Before starting the introduction to Continuous Integration and Agile, let me take a step back and give you a lesson learnt working with the waterfall model. While working on a new data warehouse project and adopting the waterfall SDLC approach for database project planning and implementation, over time, the implementation plan did not follow the estimated planning. Sure, it was only an estimate, but you don’t want these estimates changing forever. Here the implementation was almost always off track when compared to the initial plan. This observation was initially not visible during the initial planning phase, but over time the mismatch was more evident during the development cycle. The mismatch was due to ‘change’. These were changes in requirements or caused due external factors. When you approach a data warehouse development methodology it is either the Kimball approach or the Inmon approach; and for my project it started off with the waterfall + Kimball. But, due to the nature of the requirements from the business where changes were too frequent, the waterfall was proving to be a showstopper. The reaction to changes and turnaround time required by the development team was slowing down the project timeline. The requirements were changing plus this project was already a mammoth effort with more than ten subject areas with conformed dimensions to form a data mart.

The old school approach on starting a new database project (with the waterfall cycle) begins with initial requirements and then comes in the logical model and then the physical model. Usually In this approach you have an ‘architect’ or a ‘data modeler’ or an application DBA on the project who owns the schema and is responsible for making changes from inception to maturity. This methodology is almost perfect and everyone starts posting those ER diagrams on their walls and showing off, until Wham! Requirements start changing and for every change you need to go back, change the specification, the schema and then the actual code behind, and of course the time for testing. As the frequency of these changes goes up, this catapults the delivery dates and changes your project plan. In this approach, the turnaround time for delivering an end product with the changes identified is just not feasible.

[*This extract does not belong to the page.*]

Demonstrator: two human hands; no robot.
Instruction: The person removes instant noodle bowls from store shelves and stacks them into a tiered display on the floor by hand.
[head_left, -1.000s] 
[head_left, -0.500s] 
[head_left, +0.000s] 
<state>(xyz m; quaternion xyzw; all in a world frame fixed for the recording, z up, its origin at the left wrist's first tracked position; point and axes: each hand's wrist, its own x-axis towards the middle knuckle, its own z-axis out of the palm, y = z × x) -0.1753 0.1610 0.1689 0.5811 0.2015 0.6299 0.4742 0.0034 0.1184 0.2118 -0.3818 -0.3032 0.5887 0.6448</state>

I am not debating that using a waterfall approach will determine success or failure; I am trying to juxtapose the effort involved (basically showing you the time spent in the spiral turnover of the waterfall model then will compare it with an agile approach). This is a classic example of how the traditional waterfall approach hinders the planning and implementation of your project.

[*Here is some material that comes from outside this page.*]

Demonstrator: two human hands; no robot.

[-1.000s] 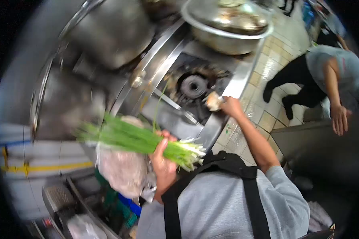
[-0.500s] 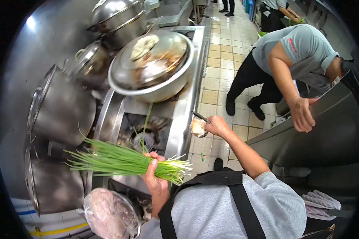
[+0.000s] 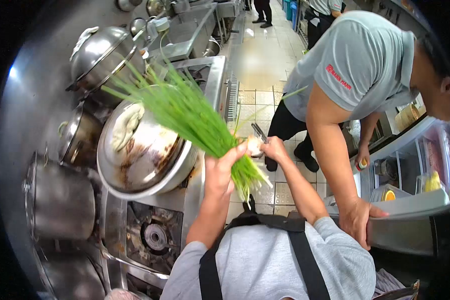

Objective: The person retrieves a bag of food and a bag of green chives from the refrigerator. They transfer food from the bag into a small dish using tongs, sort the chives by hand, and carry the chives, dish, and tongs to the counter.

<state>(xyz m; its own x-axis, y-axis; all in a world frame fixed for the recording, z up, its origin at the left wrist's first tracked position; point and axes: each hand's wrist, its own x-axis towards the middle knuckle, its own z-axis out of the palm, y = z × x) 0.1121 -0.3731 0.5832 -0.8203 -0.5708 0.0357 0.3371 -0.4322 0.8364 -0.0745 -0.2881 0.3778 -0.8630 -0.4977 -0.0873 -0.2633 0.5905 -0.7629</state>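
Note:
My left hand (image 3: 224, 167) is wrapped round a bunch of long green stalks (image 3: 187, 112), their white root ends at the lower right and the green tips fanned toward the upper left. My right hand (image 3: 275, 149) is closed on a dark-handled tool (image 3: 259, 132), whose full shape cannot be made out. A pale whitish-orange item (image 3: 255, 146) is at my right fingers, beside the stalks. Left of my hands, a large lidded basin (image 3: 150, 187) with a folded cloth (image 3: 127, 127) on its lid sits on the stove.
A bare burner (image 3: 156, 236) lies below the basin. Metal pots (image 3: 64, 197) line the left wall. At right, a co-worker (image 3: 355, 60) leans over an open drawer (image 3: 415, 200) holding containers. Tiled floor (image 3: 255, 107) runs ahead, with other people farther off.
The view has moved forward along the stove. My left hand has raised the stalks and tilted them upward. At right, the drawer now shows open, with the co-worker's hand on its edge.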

This called for a need for a change in the development approach, one that could react quickly to any change that could affect the time-line of deliverables. The new approach adopted was an agile development practice + the Kimball method which resulted in a successful implantation of a large scale data mart for a health care company. By now you should have an idea on what I am trying to sell here.

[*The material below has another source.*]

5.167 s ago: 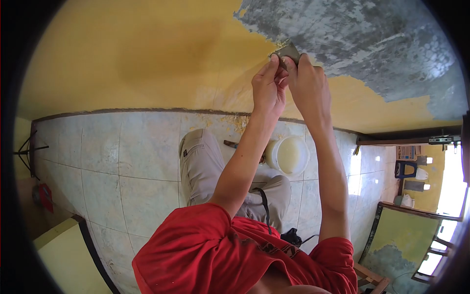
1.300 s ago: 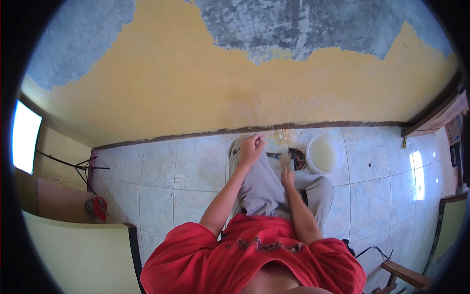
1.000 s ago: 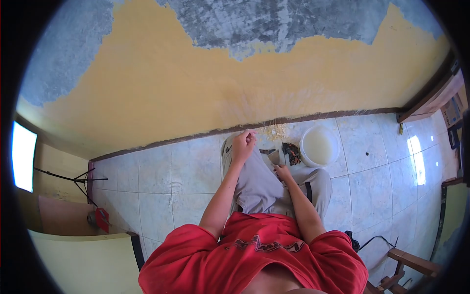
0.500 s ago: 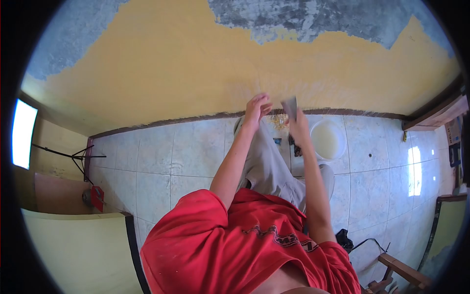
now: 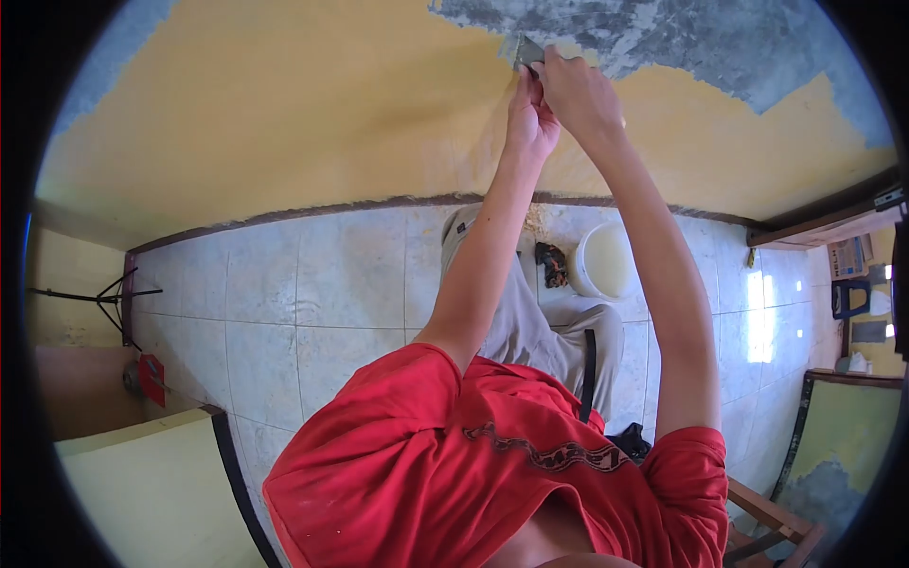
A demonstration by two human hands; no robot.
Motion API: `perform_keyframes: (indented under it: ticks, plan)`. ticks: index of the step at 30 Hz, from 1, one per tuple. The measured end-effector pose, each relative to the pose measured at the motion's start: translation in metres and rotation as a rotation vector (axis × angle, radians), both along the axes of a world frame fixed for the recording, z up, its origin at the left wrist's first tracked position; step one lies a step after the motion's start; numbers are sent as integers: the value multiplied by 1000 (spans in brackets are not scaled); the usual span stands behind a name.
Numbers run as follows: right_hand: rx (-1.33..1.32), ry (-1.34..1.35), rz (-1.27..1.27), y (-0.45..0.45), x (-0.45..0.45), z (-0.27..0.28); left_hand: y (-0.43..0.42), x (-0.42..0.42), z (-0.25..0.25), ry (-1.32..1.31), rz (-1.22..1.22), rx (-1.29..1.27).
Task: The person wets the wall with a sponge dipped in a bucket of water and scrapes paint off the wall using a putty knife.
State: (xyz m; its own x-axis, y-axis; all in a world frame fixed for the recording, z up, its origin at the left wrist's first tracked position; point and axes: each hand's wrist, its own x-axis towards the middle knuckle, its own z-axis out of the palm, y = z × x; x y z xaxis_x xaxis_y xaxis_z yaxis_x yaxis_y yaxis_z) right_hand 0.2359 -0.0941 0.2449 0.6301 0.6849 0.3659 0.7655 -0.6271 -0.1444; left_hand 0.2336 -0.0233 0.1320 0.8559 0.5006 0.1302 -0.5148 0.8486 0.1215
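Observation:
Against the yellow wall (image 5: 312,104), a flat grey scraper blade (image 5: 528,52) meets the ragged edge of the bare grey patch (image 5: 653,38). My right hand (image 5: 579,93) is closed round the scraper from the right. Just left of it, my left hand (image 5: 533,118) has its thumb and fingers on the lower part of the blade. The scraper's handle is hidden by the hands. Far below them on the floor, a white bucket (image 5: 604,265) with pale contents stands beside a dark, crumpled cloth-like item (image 5: 551,265). Yellow flakes (image 5: 535,220) lie at the wall's foot.
My bent legs (image 5: 521,322) rest on the tiled floor (image 5: 350,275). A black stand (image 5: 109,298) and a red object (image 5: 151,379) are at the left. A pale panel (image 5: 151,483) fills the lower left. Wooden furniture (image 5: 772,516) stands at the lower right, a blue stool (image 5: 850,298) farther back.
Both hands have risen from near the legs and floor to the wall patch. The scraper, raised in my right hand half a second ago, now touches the wall, with my left hand on it too.

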Motion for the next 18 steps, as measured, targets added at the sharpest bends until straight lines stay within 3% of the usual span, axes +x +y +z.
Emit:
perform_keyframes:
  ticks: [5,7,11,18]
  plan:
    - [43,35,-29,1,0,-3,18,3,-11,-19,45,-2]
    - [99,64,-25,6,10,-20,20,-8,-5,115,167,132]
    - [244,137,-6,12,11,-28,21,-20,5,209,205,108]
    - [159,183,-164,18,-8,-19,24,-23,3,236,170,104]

What is Continuous Integration?
Continuous Integration is all about automating the activities involved in releasing a feature\component of software and be able to simulate the process in a repeatable manner to reduce manual intervention and thus improving quality of the product being built. This set of repeatable steps typically involves running builds (compiling source code), unit testing, integration testing, static code analysis, deploying code, analyzing code metrics (quality of code, frequency of errors) etc.
Continuous Integration for database development is the ability to build a database project (a set of files that make up your database) in a repeatable manner such that the repeatable action mimics the deployment of your database code. Depending on the database development structure database projects can successfully be set up to run scheduled builds, automate unit testing, start jobs and deploy code to different environments or stage it for deployment to reduce human error that a continuous and monotonous process can bring.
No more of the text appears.